Li Z, Hou WS, Brömme D. · Mount Sinai School of Medicine, Department of Human Genetics, Box 1498, Fifth Avenue at 100 Street, New York, New York 10029, USA. · Biochemistry. · Pubmed #10642177 No free full text.

Abstract: Cathepsin K is the predominant cysteine protease in osteoclast-mediated bone remodeling, and the protease is thought to be involved in the pathogenesis of diseases with excessive bone and cartilage resorption. Osteoclastic matrix degradation occurs in the extracellular resorption lacuna and upon phagocytosis within the cell's lysosomal-endosomal compartment. Since glycosaminoglycans (GAGs) are abundant in extracellular matrixes of cartilage and growing bone, we have analyzed the effect of GAGs on the activity of bone and cartilage-resident cathepsins K and L and MMP-1. GAGs, in particular chondroitin sulfates, specifically and selectively increased the stability of cathepsin K but had no effect on cathepsin L and MMP-1. GAGs strongly enhanced the stability and, to a lesser extent, the catalytic activity of cathepsin K. To combine the activity and stability parameters, we defined a novel kinetic term, named cumulative activity (CA), which reflects the total substrate turnover during the life span of the enzyme.
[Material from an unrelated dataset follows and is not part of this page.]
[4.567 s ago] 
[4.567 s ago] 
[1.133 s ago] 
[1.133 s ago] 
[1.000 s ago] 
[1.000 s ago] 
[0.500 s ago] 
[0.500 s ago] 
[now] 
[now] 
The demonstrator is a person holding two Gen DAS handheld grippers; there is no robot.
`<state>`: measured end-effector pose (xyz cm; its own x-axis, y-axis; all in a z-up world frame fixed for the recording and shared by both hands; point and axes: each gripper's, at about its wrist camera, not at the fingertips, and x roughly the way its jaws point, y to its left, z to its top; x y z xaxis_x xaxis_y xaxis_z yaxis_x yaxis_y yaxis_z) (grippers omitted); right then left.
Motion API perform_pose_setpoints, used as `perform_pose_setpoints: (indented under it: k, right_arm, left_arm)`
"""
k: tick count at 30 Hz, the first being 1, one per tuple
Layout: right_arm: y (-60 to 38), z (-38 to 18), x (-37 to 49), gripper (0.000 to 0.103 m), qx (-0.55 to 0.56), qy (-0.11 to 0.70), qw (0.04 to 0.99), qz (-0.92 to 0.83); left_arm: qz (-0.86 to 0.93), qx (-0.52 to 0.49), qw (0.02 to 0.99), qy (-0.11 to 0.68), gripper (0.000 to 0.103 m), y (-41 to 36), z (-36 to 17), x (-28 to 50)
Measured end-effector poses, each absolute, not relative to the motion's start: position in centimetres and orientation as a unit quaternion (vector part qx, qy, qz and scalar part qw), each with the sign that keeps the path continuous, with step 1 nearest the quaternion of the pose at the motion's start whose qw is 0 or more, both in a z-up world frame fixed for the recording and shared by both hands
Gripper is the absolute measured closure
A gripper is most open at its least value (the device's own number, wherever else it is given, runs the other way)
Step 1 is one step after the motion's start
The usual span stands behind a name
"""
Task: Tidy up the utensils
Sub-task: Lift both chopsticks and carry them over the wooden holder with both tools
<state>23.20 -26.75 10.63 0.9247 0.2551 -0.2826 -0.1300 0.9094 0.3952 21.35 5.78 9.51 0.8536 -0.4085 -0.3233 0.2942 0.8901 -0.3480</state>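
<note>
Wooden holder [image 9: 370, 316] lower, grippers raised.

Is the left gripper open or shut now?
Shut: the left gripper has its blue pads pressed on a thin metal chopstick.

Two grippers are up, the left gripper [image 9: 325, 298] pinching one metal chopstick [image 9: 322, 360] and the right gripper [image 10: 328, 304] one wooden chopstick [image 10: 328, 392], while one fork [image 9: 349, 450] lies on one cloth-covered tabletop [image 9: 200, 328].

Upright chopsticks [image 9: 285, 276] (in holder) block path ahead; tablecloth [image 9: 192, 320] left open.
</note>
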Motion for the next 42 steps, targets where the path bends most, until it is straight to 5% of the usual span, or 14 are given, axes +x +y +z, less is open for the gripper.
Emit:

In the presence of chondroitin-4-sulfate (C-4S), the CA value increased 200-fold for cathepsin K but only 25-fold with chondroitin-6-sulfate (C-6S). C-4S dramatically increased the hydrolysis of soluble as well insoluble type I and II collagens, whereas the effects of C-6S and hyaluronic acid were less pronounced. C-4S acts in a concentration-dependent manner but reaches saturation at approximately 0.1%, a concentration similar to that found in the synovial fluid of arthritis patients. C-4S increased the cathepsin K-mediated release of hydroxyproline from insoluble type I collagen 10-fold but had only a less than 2-fold enhancing effect on the hydrolysis of intact cartilage. The relatively small increase in the hydrolysis of cartilage by C-4S was attributed to the endogenous chondroitin sulfate content present in the cartilage. Although C-4S increased the pH stability at neutral pH, a significant increase in the collagenolytic activity of cathepsin K at this pH was not observed, thus suggesting that the unique collagenolytic activity of cathepsin K at acidic pH is mechanistically determined and not by the enzyme's instability at neutral pH. The selective and significant stabilization and activation of cathepsin K activity by C-4S may provide a rationale for a novel mechanism to regulate the enzyme's activity during bone growth and aging, two processes known for significant changes in the GAG content.